Still, Democrats have been unable to educe the same kind of widespread public anger toward the health insurance industry that they believe is necessary to forcefully push the strongest reform bill possible onto Obama’s desk.

Many Democrats believe continued Oversight hearings could accomplish that goal.

“Blue Cross Blue Shield, which is the insurer of last resort in Michigan, they’re raising their rates 22 to 40 percent,” Stupak said. “How do you justify that when inflation is basically zero? Where is the money going? Is it going for healthcare? Or executive compensation?”

“I think it’s part of the mix, in that our committee needs to look at it,” said Rep.
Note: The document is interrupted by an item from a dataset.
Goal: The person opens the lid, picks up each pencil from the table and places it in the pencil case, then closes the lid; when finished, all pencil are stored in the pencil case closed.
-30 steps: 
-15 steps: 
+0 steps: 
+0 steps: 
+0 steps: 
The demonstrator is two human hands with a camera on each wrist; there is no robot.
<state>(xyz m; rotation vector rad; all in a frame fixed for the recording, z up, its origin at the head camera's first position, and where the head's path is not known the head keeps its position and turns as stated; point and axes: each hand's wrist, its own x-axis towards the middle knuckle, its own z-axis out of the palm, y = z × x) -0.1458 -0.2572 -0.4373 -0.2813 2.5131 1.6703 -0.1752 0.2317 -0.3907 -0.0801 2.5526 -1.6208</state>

Gene Green (D-Texas). “I remember a quote from Sen. [Charles] Schumer [D-N.Y.] sometime this year … he said that some of those healthcare CEOs’ packages would even make Exxon-Mobil blush.”

“This is an important component of [the debate],” concurred Braley, the vice chairman of Stupak’s subcommittee. “And it’s no different than all the other nine previous hearings with 89 witnesses we had on healthcare reform … My concern is that the American people deserve a frank and candid discussion about all of the contributing factors to our runaway healthcare system.”